Pour les services de psychiatrie confrontés à des malades chroniques comme les patients schizophrènes, ou « incasables » (les personnes de 50 ans souffrant de démence éthylique), l'AFS représente une porte de sortie socialement intéressante, estime Claire Poussou. Réciproquement, l'aide de la psychiatrie est souvent indispensable au maintien dans la durée d'un accueil familial quand celui-ci est mis en péril par l'apparition ou l'aggravation de troubles du comportement de la personne accueillie. Cependant lorsque celle-ci n'est pas déjà connue des services du secteur de résidence, il est parfois difficile de négocier un rendez-vous, tant est grande la peur de la « récupérer » en hospitalisation au long cours. Et la situation empirant, « on se retrouve parfois avec l'accueilli aux urgences “psy” et la famille qui démissionne », constate Claire Poussou. A contrario, « quand le partenariat fonctionne bien, nous acceptons en AFS des candidatures “limites“, car nous savons que la psychiatrie reprendra la personne en cas d'échec. En contrepartie, si l'AFS réussit, c'est une réinsertion sociale qui tient la route sur le long terme, et l'économie de bien des hospitalisations - et de souffrances pour l'accueilli. »

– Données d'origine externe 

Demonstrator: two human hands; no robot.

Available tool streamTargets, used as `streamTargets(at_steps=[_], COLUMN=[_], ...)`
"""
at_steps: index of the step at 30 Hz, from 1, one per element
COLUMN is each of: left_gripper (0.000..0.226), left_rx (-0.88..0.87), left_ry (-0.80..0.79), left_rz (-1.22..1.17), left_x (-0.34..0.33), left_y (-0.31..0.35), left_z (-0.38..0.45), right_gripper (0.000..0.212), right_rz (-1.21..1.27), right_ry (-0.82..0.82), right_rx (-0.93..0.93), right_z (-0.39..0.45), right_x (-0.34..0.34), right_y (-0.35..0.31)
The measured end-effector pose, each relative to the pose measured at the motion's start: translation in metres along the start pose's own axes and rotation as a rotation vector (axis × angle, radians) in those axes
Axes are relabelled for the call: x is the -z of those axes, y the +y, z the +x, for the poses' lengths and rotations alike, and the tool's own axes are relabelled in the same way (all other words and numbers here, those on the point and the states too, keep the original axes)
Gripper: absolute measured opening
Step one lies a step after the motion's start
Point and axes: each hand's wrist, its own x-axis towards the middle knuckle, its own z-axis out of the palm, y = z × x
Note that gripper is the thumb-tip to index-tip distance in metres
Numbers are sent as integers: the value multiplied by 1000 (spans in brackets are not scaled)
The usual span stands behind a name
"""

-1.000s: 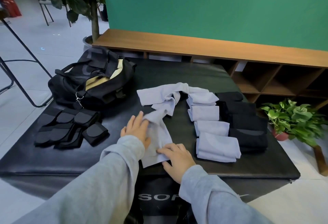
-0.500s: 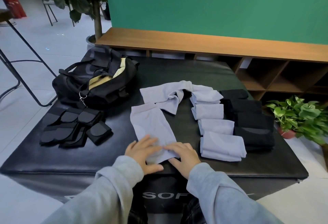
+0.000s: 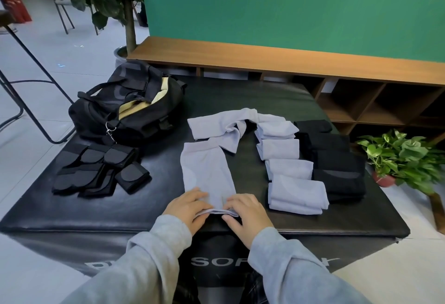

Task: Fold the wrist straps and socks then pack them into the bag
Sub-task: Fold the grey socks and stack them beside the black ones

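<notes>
Head view: both hands have settled at the near end of the flat lilac sock [image 3: 207, 171] since half a second ago; left hand [image 3: 186, 207] and right hand [image 3: 246, 212] pinch its soft knit hem, now doubled, on the smooth black padded mat [image 3: 72, 207], right of the bag [image 3: 125, 111]

The near end of the lavender sock [image 3: 208, 178] lies hidden under the left hand [image 3: 186, 207] and right hand [image 3: 248, 213]; whether the fingertips pinch it cannot be told. White lettering [image 3: 216, 261] on the black pad's front face [image 3: 313, 258], at 6 o'clock, is partly covered by the grey sleeves [image 3: 154, 255]. At 10 o'clock the bag's [image 3: 125, 111] interior shows only a pale lining. The potted plant [image 3: 407, 157] at 3 o'clock is blurred. The folded black socks [image 3: 337, 166] merge into one dark mass.
</notes>
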Motion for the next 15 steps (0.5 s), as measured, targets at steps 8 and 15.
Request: streamTargets(at_steps=[8, 15], left_gripper=[27, 22], left_rx=[155, 356], left_ry=[33, -25], left_rz=[-142, -139], left_x=[2, 4], left_y=[5, 7], left_z=[-10, -6], right_gripper=[22, 25], right_rz=[6, 35], right_ry=[-24, -77], right_rx=[-53, -129], right_z=[9, 18], right_x=[7, 13], right_y=[-1, -2])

Une position de tiers difficile à tenir

Pour autant, l'accueil familial ne saurait évidemment représenter l'unique voie de salut, ne serait-ce que parce que des adultes peuvent être réfractaires à cette totale immersion affective. En outre, reconstruire des relations sociales plurielles à partir d'un environnement clos - celui de l'accueillant - ne va pas forcément de soi. Il faut tenir la barre entre le maintien de l'équilibre familial et son ouverture aux possibilités d'évolution de la personne accueillie. Telle est la fonction de médiation qu'entend remplir l'équipe pluridisciplinaire de l'Office médico-social de réadaptation (OMSR) de Sassenage (Isère), chargée par le conseil général de suivre les AFS - soit 76 accueillants et 90 personnes handicapées psychiques. Cette position de tiers peut être difficile à tenir car « l'accueil familial se joue dans une contractualisation dont nous sommes exclus », souligne Anne-Marie Barbezier, assistante sociale à l'OMSR. « L'usager est maintenant au cœur de tout dispositif et cette place ne peut qu'être approuvée et soutenue », mais le contrat s'insère dans un contexte familial privé, avec ses règles et ses coutumes pré-établies, fait-elle observer. Or la capacité de l'entrant à faire accepter sa place et ses besoins n'est pas évidente, c'est pourquoi « il nous importe de revendiquer l'accès à la parole pour l'accueilli » et de créer les conditions favorables à sa reprise d'autonomie. Expliqués d'entrée de jeu aux candidats à l'agrément, cette démarche et le suivi qu'elle implique, sont le plus souvent vus d'un bon œil par les accueillants. Assurés qu'ils peuvent compter sur un accompagnement compétent et confortés dans leur rôle de professionnels engagés aux côtés d'une population en grande difficulté, peut-être peuvent- ils alors plus facilement aider les accueillis à reprendre pied dans la vie.

Caroline Helfter

Notes

(1)  In Les Nourritures terrestres.

(2)  Quelque 550 patients sont encore aujourd'hui hébergés dans des familles à Geel.

(3)  Lors des journées d'étude sur l'accueil familial des adultes, organisées les 12 et 13 décembre à Paris par l'Institut de formation, de recherche et d'évaluation des pratiques médico-sociales. Rens. IFREP : BP 358 - 75626 Paris cedex 13 - Tél. 01 45 89 17 17.

(4)  Le régime de l'accueil familial, modifié par l'article 51 de la loi de modernisation sociale (du 17 janvier 2002), ouvre désormais une troisième possibilité : un accueil familial « médico-social », c'est-à-dire le placement d'adultes handicapés organisé par des établissements salariant les accueillants.